Burwasser's compositions have been performed throughout the U.S., as well as in South Korea, Armenia, Slovakia, and Russia and combines classical traditions with jazzy harmonies and lively rhythms. He has composed numerous soundtracks for children's stories and arranged for television. Burwasser has been the recipient of numerous ASCAP composer awards in addition to grants from The American Music Center and Meet the Composer. His orchestral music has been performed and recorded by the Slovak Radio Symphony Orchestra, the Concordia Orchestra, and the Seattle Symphony. He has received commissions from Downtown Music Productions and electric violist, Martha Mooke. His work FLUX for string orchestra was recently re-released on Navona Records on a CD called Dimensions. Another of Burwasser’s orchestral works, CATCHING FIREFLIES, has also been re-released on Navona. Burwasser’s music is published by Imagine Music and Ensemble Publications.
Website: www.danielburwasser.com
Allan Crossman
Allan Crossman was born into an artistic family in New York City, 1942, and has always been active musically. He has had the great pleasure to write for many notable soloists and ensembles worldwide on both concert and theater stages, including many commissions. Compositions have received special awards and commentary, as has his teaching.

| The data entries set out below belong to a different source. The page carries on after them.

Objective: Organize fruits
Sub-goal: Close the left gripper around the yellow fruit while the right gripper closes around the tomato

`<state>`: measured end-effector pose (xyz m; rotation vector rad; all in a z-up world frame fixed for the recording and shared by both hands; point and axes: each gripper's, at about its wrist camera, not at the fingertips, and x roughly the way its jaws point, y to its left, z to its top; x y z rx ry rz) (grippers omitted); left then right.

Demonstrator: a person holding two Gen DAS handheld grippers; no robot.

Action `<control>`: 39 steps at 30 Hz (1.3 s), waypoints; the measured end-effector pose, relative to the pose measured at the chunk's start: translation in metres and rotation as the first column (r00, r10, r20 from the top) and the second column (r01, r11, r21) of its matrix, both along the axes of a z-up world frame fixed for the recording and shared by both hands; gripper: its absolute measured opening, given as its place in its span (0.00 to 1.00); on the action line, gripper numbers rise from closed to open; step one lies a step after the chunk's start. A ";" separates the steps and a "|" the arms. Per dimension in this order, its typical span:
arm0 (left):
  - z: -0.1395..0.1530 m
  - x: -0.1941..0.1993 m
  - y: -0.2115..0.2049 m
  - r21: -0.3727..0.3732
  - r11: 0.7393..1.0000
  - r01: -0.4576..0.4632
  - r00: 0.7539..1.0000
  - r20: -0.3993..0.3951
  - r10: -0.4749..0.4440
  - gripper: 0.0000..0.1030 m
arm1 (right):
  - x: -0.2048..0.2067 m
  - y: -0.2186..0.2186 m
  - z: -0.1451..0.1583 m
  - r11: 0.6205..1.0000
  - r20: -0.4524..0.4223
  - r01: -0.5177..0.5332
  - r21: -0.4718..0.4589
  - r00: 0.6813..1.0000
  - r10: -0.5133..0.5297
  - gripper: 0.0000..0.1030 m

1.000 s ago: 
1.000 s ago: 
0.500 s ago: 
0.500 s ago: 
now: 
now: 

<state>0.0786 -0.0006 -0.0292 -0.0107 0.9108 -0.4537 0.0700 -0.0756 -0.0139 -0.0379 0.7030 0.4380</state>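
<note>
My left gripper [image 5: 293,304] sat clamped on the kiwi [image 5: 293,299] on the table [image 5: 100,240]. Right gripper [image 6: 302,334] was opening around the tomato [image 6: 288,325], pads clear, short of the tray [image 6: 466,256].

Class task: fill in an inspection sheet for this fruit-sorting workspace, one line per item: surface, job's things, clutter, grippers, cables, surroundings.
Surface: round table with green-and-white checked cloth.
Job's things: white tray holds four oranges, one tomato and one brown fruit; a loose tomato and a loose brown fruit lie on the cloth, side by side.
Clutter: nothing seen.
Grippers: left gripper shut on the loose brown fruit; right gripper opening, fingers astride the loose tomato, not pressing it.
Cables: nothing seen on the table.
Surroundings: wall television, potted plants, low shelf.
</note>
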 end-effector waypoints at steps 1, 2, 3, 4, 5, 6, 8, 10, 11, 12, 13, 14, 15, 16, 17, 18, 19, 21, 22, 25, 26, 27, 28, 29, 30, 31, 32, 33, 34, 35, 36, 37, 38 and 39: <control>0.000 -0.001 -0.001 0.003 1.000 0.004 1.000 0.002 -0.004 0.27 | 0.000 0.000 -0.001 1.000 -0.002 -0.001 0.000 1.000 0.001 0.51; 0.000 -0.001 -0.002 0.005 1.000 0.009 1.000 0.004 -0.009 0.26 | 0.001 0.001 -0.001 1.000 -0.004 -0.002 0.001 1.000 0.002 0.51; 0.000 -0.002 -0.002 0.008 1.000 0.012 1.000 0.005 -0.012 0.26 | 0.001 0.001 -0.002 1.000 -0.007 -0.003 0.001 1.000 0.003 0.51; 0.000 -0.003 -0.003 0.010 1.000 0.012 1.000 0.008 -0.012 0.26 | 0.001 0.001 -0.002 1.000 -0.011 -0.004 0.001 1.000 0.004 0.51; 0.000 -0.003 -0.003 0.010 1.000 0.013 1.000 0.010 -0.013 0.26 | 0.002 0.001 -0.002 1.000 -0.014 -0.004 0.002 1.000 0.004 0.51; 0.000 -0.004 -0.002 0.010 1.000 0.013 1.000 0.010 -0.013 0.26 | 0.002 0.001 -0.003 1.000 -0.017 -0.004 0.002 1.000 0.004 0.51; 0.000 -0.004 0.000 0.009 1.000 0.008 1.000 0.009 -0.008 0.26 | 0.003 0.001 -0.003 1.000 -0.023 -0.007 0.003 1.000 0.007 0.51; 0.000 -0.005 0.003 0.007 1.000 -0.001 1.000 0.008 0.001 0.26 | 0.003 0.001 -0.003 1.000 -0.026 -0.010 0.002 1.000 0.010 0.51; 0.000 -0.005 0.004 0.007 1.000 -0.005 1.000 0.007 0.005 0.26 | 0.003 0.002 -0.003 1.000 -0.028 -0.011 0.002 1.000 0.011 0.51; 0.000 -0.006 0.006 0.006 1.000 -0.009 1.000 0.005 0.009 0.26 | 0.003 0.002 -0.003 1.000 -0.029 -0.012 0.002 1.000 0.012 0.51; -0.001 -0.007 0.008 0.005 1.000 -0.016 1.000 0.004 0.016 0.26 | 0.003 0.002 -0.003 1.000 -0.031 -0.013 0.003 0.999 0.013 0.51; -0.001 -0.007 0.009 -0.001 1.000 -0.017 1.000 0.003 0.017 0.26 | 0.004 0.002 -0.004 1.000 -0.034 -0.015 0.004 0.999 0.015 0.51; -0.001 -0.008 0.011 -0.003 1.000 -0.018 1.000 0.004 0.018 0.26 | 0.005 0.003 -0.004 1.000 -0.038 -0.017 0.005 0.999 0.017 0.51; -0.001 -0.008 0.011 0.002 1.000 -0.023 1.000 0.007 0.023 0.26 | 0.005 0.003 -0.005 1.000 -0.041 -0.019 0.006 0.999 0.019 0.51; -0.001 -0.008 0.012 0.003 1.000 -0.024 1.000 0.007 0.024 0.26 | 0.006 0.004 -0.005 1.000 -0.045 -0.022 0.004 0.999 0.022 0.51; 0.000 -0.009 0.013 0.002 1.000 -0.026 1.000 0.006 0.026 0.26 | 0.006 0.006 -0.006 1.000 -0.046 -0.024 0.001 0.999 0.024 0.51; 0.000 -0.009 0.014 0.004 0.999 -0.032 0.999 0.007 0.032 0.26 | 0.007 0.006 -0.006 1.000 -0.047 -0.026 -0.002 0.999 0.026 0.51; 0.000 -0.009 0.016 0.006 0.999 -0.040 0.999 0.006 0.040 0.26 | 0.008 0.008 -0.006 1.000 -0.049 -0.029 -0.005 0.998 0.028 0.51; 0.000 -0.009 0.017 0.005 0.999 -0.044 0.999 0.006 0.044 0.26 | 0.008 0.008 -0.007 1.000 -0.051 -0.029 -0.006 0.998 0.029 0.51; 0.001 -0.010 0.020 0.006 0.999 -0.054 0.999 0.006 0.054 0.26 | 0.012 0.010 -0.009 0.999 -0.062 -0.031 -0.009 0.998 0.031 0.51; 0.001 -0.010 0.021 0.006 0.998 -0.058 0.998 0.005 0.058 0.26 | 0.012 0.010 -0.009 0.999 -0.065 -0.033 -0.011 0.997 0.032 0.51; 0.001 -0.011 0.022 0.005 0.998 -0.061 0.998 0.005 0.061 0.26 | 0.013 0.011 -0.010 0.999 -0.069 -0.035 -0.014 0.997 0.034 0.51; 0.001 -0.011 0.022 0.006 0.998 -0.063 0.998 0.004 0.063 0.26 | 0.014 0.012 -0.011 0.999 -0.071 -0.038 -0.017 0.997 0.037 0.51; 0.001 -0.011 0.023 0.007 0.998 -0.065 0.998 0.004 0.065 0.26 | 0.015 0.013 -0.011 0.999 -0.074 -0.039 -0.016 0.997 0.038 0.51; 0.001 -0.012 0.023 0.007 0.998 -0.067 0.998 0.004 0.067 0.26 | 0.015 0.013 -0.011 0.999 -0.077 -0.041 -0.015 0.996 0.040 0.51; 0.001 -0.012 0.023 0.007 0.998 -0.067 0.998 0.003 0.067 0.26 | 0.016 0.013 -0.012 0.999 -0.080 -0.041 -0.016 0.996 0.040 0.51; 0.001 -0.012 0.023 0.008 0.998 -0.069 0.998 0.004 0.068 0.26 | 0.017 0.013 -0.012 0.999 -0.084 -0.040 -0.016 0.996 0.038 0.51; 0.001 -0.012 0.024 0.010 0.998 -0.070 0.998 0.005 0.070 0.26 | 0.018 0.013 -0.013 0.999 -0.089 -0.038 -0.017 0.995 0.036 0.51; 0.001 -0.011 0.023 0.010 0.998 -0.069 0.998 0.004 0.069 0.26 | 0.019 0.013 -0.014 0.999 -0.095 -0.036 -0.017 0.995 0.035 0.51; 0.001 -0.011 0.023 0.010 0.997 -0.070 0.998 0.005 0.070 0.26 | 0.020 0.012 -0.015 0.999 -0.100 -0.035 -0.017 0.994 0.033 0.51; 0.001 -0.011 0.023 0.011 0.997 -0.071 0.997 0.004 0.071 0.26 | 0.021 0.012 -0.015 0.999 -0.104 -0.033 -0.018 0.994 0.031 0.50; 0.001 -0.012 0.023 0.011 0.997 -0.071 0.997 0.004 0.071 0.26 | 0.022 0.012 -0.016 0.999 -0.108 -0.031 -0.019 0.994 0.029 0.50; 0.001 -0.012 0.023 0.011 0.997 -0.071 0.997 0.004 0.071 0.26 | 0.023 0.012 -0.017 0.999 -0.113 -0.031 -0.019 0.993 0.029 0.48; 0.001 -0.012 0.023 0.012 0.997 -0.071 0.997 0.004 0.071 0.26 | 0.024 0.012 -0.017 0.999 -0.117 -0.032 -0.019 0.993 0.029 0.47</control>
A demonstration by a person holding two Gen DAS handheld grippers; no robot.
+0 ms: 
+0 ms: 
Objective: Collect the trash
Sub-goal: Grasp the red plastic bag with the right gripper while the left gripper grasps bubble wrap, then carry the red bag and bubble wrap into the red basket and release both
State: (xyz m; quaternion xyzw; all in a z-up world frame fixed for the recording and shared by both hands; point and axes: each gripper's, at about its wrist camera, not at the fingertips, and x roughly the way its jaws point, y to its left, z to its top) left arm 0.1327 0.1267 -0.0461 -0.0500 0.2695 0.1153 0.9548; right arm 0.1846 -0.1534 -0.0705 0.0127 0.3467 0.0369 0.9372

Music for Human Choir shared Top Honors at the Waging Peace through Singing Festival in Oregon; Millennium Overture Dance appeared on a GRAMMY-nominated album from North/South Consonance ("...a brilliant and fleeting work of beguiling melodic character and supple rhythmic life. It dances between a variety of festive episodes with élan and robust invention."); Flyer was written for the centenary of the famous Wright Brothers flight (N/S, Max Lifchitz, conductor "...a swooping, glissando-obsessed tribute to the first powered flight...The feeling of weightlessness is by no means unpleasant."); and his Gypsy Ballads was performed by pianist Nannette Solomon at the International Lorca Conference in Spain. His work has been supported by Canada Council for the Arts, American Composers Forum, and Meet the Composer, among others.
He has composed for many theater companies. The Log of the Skipper’s Wife was produced by the Royal Shakespeare Co. at Stratford, England and the Kennedy Center, with music drawn from Irish/Scottish shanties; it also appeared at the Camden Opera House, Maine, where Dorothea Balano, the skipper’s wife, saw many operas in the early 20th century. He was music director of the Anne of Green Gables musical tour of Montreal and Hong Kong and was creator of the soundtrack for the award-winning animated film X MAN, by Christopher Hinton (National Film Board of Canada).
His frequent appearances accompanying concert soloists includes a recent recital by Richard Mix at the Beethoven Center, San Jose CA.
He has taught at Concordia University, Montreal (Professor Emeritus), San Francisco Conservatory, Wheaton College, Pacific Conservatory, and the John Adams Young Composers Program (Crowden Music Center); a number of his students are active as concert and film composers. His teachers were George Rochberg, George Crumb and Hugo Weisgall at the University of Pennsylvania, and principal piano studies with Irwin Gelber.
Performers
The Eusebius Duo
Praised for their “sensitive and ingenious” interpretations, Monika Gruber and Hillary Nordwell formed the Eusebius Duo in 2005, following their graduate studies at the San Francisco Conservatory of Music. In 2006, they took first prize in the CMFONE International Chamber Music Ensemble Competition in Boston, MA, resulting in a performance at Weill Recital Hall in Carnegie Hall, New York. Based in the Bay Area, they appear regularly in San Francisco’s many chamber music venues, including Noontime Concerts, Old First Concerts, and 405 Shrader.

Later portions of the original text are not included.